L’OMBRE PORTÉE

19 avril 2025

Roman de

Hugues PAGAN

Édité chez

Rivages

Date de sortie
15 janvier 2025
Genre
Policier
Pays de l'auteur
France
Avis

ACQUISITION : LIBRAIRIE

Hugues Pagan n’est plus un écrivain à présenter aux amateurs de roman noir français. Son œuvre, marquée par un style singulier et une profonde humanité, fait de lui l’un des grands noms incontournable du polar contemporain.

 Ancien flic, c’est dans son expérience personnelle qu’il puise pour construire des intrigues denses, où la mélancolie le dispute souvent à la violence.

Avec «  L’ombre portée », il nous offre une nouvelle incursion dans l’univers brumeux de Claude Schneider, inspecteur désabusé et solitaire. Une figure aussi charismatique qu’insaisissable, dont le mutisme apparent dissimule une lucidité tranchante, forgée par les désillusions de la guerre d’Algérie, les compromissions de l’institution et les ombres d’un passé jamais tout à fait éteint.

Bien qu’il prolonge l’univers esquissé dans Le Carré des indigents, ce roman peut parfaitement se lire indépendamment.

          @christopher-burns

L’histoire se déroule dans une ville de l’Est de la France, dans les années 70, où les travaux de modernisation en cours donnent l’impression d’un lieu en transition, perdant peu à peu son identité d’autrefois.

Au cours d’une nuit , un entrepôt désaffecté est la proie des flammes. A l’intérieur on y retrouvera les corps calcinés de trois SDF.

L’enquête ne devrait pourtant pas mobiliser longtemps la police, car un homme se livre et s’accuse de cet acte criminel.

 Mais comme toujours chez Pagan, la surface des choses n’est qu’un leurre.

Derrière le crime sordide, les fils d’une conspiration plus vaste s’entrelacent, mêlant pouvoir local, dérives sectaires, manipulation et mysticisme malsain.

Le réel tangue alors parfois, frôlant l’étrange, mais sans jamais basculer totalement, et c’est dans cette zone d’ombre, justement, que Pagan excelle.

Claude Schneider n’est pas un héros flamboyant mais une présence.  Il parle peu, observe beaucoup, agit sans bruit. Ce n’est pas un enquêteur spectaculaire, c’est un homme en retrait, dont la solitude est moins une posture qu’un état intérieur.

 Ancien militaire, déçu des hiérarchies, rétif aux compromissions, il avance en marge de l’institution, porté par un sens de la justice personnel, rigide et presque fataliste.

Il fascine autant ses collègues qu’il irrite ses supérieurs et intimide les puissants.

@milan-malkomes

 Autour de lui gravite une galerie de personnages secondaires attachants et bien dessinés, que l’auteur sait faire vivre avec justesse, entre le troquet du coin et les couloirs du commissariat, dans une routine où percent parfois des éclats d’humanité.

Mais ce qui donne sa vraie profondeur au roman, c’est le style de l’auteur.

Pagan n’écrit pas à la va-vite. Il cisèle ses phrases comme d’autres polissent du cuivre. Les dialogues sonnent vrai, avec une musicalité sèche et des formules inattendues.

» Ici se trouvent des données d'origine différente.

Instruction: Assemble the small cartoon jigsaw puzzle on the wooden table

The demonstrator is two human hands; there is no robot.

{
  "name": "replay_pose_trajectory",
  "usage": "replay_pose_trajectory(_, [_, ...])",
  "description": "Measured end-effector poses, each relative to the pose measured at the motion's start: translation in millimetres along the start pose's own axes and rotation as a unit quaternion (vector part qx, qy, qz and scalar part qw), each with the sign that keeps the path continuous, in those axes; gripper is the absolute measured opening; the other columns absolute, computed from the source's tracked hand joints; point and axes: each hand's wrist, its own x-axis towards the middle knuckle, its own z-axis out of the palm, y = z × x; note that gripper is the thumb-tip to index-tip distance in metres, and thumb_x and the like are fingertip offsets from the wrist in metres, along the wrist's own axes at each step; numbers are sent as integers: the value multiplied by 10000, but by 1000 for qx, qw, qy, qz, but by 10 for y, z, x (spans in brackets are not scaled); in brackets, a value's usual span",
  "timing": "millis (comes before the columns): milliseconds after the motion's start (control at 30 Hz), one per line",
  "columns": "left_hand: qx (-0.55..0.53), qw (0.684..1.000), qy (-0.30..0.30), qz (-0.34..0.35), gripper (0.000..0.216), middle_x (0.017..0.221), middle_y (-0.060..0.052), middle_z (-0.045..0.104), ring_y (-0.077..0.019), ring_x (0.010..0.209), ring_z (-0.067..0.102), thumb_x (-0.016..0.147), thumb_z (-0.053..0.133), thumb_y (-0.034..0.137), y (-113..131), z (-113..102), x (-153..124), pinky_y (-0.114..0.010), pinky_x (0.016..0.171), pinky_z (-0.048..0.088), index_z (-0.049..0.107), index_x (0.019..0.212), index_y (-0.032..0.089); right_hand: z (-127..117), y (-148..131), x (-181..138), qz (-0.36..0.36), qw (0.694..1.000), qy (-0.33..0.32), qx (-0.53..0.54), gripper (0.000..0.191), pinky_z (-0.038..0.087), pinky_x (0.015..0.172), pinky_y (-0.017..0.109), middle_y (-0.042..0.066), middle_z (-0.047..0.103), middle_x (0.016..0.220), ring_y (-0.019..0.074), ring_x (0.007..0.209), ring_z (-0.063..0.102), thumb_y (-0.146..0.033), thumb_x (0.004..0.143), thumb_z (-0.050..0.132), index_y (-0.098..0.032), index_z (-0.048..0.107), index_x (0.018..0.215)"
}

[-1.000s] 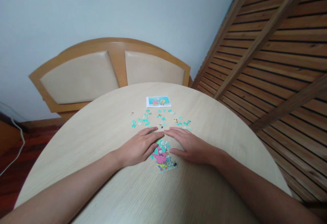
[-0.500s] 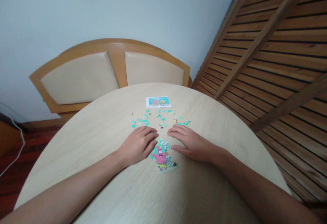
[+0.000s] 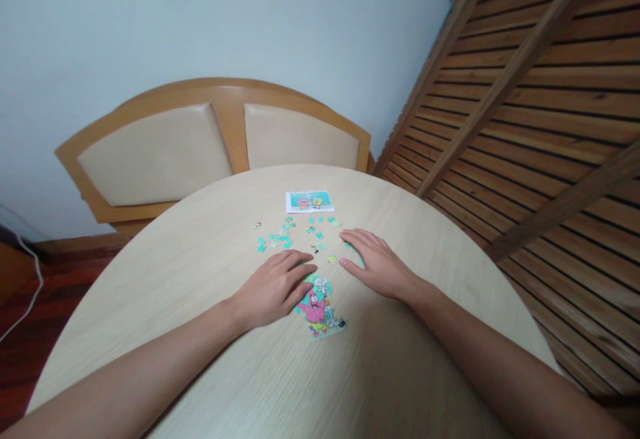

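Note:
A partly joined cartoon puzzle point(image 3: 320, 305) lies flat on the round light-wood table point(image 3: 210, 272) in front of me. My left hand point(image 3: 273, 287) rests palm down on the puzzle's left edge, fingers stretched out. Farther back and to the right, my right hand point(image 3: 376, 263) lies flat with fingers spread over some loose teal pieces point(image 3: 280, 237) scattered beyond the puzzle. One small loose piece point(image 3: 332, 259) sits between the two hands. Neither hand grips anything.
A small reference picture card point(image 3: 309, 201) lies at the table's far side. A wooden bench with two cream cushions point(image 3: 210, 145) stands behind the table. Slatted wooden panels point(image 3: 540, 92) rise on the right, and a white cable point(image 3: 27, 279) runs at far left.
My right hand has slid off the joined puzzle, forward and right onto the loose pieces. The left hand stays on the puzzle's left edge.

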Motion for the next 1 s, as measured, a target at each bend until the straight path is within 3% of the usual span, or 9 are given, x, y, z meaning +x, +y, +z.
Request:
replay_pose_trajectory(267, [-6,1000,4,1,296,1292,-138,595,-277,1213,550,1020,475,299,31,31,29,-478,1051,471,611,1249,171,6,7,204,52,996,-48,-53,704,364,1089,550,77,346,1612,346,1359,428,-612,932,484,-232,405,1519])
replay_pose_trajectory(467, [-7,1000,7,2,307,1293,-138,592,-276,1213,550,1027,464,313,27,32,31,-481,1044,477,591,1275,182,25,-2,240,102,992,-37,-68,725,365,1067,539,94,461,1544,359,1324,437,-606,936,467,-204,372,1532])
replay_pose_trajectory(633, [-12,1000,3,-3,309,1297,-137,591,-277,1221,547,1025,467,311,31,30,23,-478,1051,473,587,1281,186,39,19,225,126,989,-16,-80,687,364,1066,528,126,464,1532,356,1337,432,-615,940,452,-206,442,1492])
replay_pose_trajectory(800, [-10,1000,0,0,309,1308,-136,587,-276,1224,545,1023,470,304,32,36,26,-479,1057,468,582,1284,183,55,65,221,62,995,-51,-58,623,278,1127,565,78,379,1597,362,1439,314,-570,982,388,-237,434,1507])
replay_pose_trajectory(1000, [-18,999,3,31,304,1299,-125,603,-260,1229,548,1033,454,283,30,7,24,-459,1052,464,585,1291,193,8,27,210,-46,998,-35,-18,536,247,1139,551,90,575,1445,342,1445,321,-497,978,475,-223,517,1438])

L’écriture est à la fois dense et aérienne, mélancolique sans jamais devenir larmoyante, et surtout, elle sait capter l’indicible , un silence entre deux phrases, une tension sous-jacente, une vérité qu’on préfère ne pas nommer.

Certains pourraient reprocher au roman une certaine lenteur, voire son absence d’un suspense haletant. Ce serait pourtant passer à côté de l’essentiel.

Chez Pagan, le polar est un prétexte à scruter les failles du monde, à poser un regard aigu sur une société où les marges s’élargissent et où les puissants, masqués par les apparences, dictent en douce leurs règles.

 L’enquête devient le miroir d’un monde en ruine , celui des petites gens invisibles, des dérives sectaires tapies dans les salons chics, et d’un ordre établi qui pourrit de l’intérieur.

L’Ombre portée est donc moins un roman à dévorer qu’un récit à savourer. Il faut accepter de s’installer dans sa lenteur, de suivre les méandres d’une intrigue parfois secondaire au regard de l’ambiance et des dialogues.

C’est un polar à contre-courant, sans esbroufe ni rebondissements artificiels, mais d’une richesse rare. Et quand on tourne la dernière page, Schneider ne quitte pas vraiment le lecteur.

Il reste là, quelque part, silhouette furtive entre deux lampadaires, témoin fatigué d’un monde qu’il ne cherche plus à changer, mais qu’il refuse de laisser sombrer sans le regarder en face.